Multivariable Calculus, is a very natural extension of single variable calculus. Whereas single variable calculus is concerned with finding derivatives and integrals of single variable functions, multivariable calculus extends these operations to functions of multiple variables. Single variable functions, of course, are functions which take as input a single real number, and which output a single real number, efficiently notated like so:
$$ f: \RR \mapsto \RR $$
Multivariable calculus generalizes the central ideas of single variable calculus to a more intersting (and in many ways more useful) class of functions: those which can be input, and which can output, more than one number, i.e:
$$ f: \RR \mapsto \RR^n $$
$$ f: \RR^n \mapsto \RR $$
$$ f: \RR^n \mapsto \RR^n $$
Functions which take as input a single number, and which output multiple are called vector functions. Functions which take as input multiple numbers, and which output a single, are called multivariable functions, and functions which take as input multiple, such as n, variables and which output the same number, n, numbers are called vector fields. This overview is thus organized into three sections, each exploring how calculus is performed on each class of function.
Table of Contents
Vector Functions
Vector Functions, or vector-valued functions, are functions which output a vector. A vector is a special type of object which has two great properties: vectors can be added, and vectors can be scaled. Formally, a vector in an element of a set called a vector space, which has a precisely defined set of properties. Properties include: addition is commutative and associative, has an additive identity, scalar multiplication is associative and distributive, and has a multiplicative identity.
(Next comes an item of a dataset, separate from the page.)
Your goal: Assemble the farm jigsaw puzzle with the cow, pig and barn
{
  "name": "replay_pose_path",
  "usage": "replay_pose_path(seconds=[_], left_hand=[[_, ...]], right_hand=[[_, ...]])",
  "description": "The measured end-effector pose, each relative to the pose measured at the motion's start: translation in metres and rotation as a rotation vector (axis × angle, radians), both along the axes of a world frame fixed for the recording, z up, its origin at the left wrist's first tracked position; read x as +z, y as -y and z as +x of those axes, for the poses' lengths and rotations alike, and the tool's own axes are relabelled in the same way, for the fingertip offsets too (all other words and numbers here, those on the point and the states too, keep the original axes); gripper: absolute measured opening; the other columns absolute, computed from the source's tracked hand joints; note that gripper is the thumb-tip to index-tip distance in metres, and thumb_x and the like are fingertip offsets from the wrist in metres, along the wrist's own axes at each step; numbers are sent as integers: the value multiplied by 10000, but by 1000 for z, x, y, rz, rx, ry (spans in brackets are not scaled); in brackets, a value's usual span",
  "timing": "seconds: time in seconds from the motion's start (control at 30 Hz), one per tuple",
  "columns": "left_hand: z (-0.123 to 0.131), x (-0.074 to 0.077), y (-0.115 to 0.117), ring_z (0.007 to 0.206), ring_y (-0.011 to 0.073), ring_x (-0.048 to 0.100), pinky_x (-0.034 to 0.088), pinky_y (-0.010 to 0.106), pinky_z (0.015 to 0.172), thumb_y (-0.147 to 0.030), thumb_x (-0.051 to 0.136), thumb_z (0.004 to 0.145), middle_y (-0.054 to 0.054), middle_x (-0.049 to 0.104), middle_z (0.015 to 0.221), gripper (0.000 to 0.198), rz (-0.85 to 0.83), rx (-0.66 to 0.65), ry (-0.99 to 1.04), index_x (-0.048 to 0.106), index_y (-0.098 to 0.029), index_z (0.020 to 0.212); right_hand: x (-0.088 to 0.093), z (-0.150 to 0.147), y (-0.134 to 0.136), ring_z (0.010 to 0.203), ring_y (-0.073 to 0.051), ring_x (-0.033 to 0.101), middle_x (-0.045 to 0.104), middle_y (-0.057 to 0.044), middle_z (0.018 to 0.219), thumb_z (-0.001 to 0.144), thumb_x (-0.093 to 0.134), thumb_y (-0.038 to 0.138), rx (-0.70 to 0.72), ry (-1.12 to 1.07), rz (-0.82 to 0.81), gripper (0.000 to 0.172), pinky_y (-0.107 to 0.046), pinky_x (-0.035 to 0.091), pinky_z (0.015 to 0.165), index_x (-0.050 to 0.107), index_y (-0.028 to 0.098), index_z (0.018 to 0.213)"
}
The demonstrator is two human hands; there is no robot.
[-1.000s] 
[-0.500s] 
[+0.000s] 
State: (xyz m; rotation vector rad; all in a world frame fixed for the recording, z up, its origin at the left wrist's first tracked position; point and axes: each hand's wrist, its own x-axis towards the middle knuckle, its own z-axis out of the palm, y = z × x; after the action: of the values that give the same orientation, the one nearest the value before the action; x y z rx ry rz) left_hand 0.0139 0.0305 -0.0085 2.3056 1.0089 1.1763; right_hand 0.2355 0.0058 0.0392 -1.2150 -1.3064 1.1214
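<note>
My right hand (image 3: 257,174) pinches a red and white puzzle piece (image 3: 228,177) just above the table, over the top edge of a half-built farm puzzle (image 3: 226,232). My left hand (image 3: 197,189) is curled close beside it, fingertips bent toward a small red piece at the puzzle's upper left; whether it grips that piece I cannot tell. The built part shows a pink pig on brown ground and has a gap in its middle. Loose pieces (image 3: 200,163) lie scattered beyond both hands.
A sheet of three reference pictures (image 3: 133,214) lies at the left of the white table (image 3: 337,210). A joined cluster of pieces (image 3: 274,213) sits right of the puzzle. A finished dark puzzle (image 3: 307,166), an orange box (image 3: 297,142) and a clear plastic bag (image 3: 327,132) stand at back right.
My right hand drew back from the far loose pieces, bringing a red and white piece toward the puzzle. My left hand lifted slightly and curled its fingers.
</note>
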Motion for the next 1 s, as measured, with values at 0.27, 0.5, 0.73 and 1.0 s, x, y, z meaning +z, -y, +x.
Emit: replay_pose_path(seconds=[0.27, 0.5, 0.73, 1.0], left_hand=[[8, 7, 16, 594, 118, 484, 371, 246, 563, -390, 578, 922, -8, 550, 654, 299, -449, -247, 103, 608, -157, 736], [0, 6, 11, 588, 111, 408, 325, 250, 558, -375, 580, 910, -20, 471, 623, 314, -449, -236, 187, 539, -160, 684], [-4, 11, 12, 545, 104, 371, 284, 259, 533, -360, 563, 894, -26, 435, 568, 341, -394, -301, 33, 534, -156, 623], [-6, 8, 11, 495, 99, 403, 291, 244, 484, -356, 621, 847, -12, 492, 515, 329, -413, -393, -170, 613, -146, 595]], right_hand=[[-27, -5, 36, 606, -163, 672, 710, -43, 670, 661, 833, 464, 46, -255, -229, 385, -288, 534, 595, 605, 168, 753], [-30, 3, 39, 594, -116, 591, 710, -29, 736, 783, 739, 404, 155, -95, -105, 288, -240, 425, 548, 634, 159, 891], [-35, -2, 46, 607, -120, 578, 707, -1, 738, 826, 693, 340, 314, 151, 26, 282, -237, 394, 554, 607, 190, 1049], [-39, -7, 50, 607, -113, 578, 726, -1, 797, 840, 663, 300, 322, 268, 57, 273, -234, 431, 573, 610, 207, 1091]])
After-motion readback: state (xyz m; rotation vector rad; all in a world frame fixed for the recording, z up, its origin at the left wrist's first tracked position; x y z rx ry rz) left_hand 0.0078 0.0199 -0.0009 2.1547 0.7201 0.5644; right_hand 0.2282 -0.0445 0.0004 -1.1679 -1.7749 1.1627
For our purposes, however, we will only be concerned with vectors which are points in space, and as such can be represented by a list of real numbers -- the coordinates of that point. If a vector $ r $ lives in n-dimensional space, we say that $ r \in \RR^n $. Let $ r_i $ be the ith coordinate of $ r $. This guide will use angle bracket notation to denote particular vectors in $ \RR^n $, for instance:
$$ \langle 1, 2.5, 42 \rangle \in \RR^3 $$
If the above vector is called $ r $, then $ r_1 = 1 $ and $ r_3 = 42 $.
Addition and scalar multiplication are easy to define on these vectors. To add two vectors in $ \RR^n $, simply add the components of each vector. To multiply by a scalar (a real number), simply multiply each component by the scalar. These rules can be stated as:
$$ \forall r, s \in \RR^n: \ (r + s)_i = r_i + s_i $$
$$ \forall r \in \RR^n, \ c \in \RR: \ (cr)_i = cr_i $$
Since addition and multiplication on real numbers is commutative, associative, etc., this definition of addition and scalar multiplication very naturally forces vectors in $ \RR^n $ to satisfy the properties of the vector space axioms (linked above).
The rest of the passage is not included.